Re: [MarkLogic Dev General] xdmp:estimate overcounting

Will Thompson Wed, 20 Nov 2013 13:22:52 -0800

Thanks for this example, Mike. xdmp:plan is much easier to understand in ML7.


Now that result counts are correct, it’s more obvious that the Search API facet 
counts are often off by a few, always overcounting compared to the total 
returned after the search is executed with the related constraint. 
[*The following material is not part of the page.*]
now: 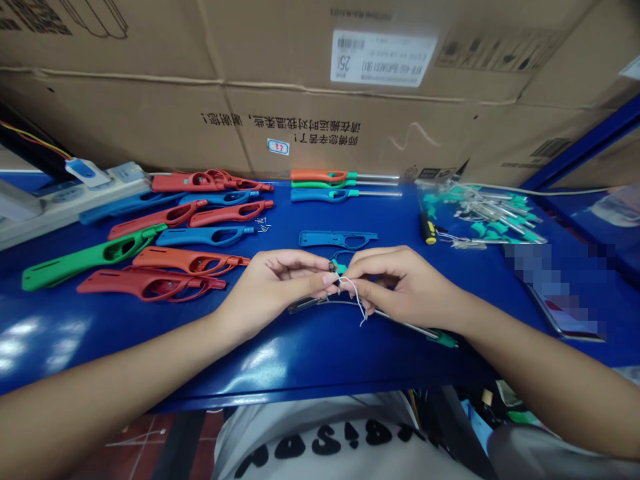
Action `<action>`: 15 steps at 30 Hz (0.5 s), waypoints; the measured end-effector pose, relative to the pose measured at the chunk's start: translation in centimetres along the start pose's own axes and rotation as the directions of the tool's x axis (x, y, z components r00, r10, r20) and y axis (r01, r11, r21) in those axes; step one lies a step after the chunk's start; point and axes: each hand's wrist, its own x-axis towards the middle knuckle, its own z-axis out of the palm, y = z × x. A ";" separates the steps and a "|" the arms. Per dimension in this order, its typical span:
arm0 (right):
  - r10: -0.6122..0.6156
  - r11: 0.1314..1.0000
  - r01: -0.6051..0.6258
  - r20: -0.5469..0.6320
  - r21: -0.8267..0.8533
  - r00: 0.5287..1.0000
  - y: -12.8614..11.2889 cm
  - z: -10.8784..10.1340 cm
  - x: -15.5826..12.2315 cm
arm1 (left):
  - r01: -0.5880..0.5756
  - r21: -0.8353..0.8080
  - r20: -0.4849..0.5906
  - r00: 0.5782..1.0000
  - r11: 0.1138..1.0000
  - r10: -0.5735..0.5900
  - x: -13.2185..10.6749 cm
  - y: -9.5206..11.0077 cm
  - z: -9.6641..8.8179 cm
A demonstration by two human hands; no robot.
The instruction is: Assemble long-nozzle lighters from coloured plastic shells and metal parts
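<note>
My left hand pinches a small part with a teal piece between thumb and fingertips. With fingers closed against it, my right hand grips a thin white wire, whose loose end curls down. Below my hands lies a lighter's metal tube with a teal end, and a clear plastic part shows beneath my left fingers. Just beyond the fingertips is a blue lighter half-shell, hollow side up. The small part is mostly hidden by my fingers.
Lighter handles in red, blue and green lie at left, near a power strip. Several finished-looking lighters lie at the back. At right are teal-ended tubes, a yellow-black screwdriver and a phone. Cardboard boxes stand behind.
</note>
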 end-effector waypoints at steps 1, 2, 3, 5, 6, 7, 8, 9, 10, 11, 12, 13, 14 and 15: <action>-0.009 1.000 0.009 -0.007 -0.007 1.000 0.0 0.0 0.0 | 0.005 0.001 -0.003 1.000 1.000 -0.005 0.0 0.0 0.0; -0.014 1.000 0.014 -0.011 -0.014 1.000 0.0 0.0 0.0 | 0.013 0.007 -0.004 1.000 1.000 -0.013 0.0 0.0 0.0; -0.013 1.000 0.012 -0.013 -0.022 1.000 0.0 0.0 0.0 | 0.022 0.015 -0.004 1.000 1.000 -0.022 -0.1 0.0 0.0; -0.005 0.999 0.005 -0.006 -0.042 1.000 0.0 -0.1 0.0 | 0.037 0.028 -0.001 0.999 0.999 -0.037 -0.1 0.0 0.1; -0.004 0.999 0.004 -0.002 -0.053 1.000 0.0 -0.1 0.1 | 0.041 0.030 0.004 0.999 0.999 -0.041 -0.1 0.0 0.1; -0.004 0.998 0.004 0.002 -0.064 1.000 0.0 -0.1 0.1 | 0.041 0.029 0.011 0.999 0.999 -0.042 -0.1 -0.1 0.1; -0.007 0.997 0.007 0.006 -0.072 1.000 -0.1 -0.2 0.1 | 0.037 0.024 0.017 0.999 0.999 -0.037 -0.1 -0.1 0.1; -0.012 0.997 0.013 0.010 -0.078 1.000 -0.1 -0.2 0.1 | 0.031 0.019 0.025 0.999 0.999 -0.031 -0.2 -0.1 0.1; -0.020 0.996 0.022 0.015 -0.084 1.000 -0.1 -0.2 0.1 | 0.026 0.014 0.032 0.999 1.000 -0.027 -0.2 -0.1 0.1; -0.031 0.995 0.033 0.018 -0.094 0.999 0.0 -0.2 0.1 | 0.025 0.009 0.037 0.999 1.000 -0.026 -0.2 -0.1 0.2; -0.049 0.993 0.051 0.019 -0.109 0.999 0.0 -0.3 0.1 | 0.027 0.005 0.041 0.999 1.000 -0.027 -0.2 -0.1 0.2; -0.075 0.988 0.076 0.019 -0.132 0.997 0.0 -0.3 0.0 | 0.033 0.000 0.043 0.999 0.999 -0.033 -0.2 -0.1 0.2; -0.107 0.981 0.108 0.015 -0.161 0.994 0.0 -0.3 0.0 | 0.042 -0.004 0.045 0.998 0.999 -0.041 -0.2 -0.1 0.1; -0.142 0.971 0.142 0.012 -0.192 0.990 0.0 -0.4 0.0 | 0.051 -0.008 0.046 0.998 0.999 -0.051 -0.2 -0.1 0.1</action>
The problem seems to be that while cts:search is able to estimate result counts 
within only the fragments defined in the searchable expression, 
cts:element-values()/cts:frequency() does not. Therefore any ancestor document 
<chapter> of our fragment root <doc> will be added in with the facet estimate, 
while they are excluded from the search estimate.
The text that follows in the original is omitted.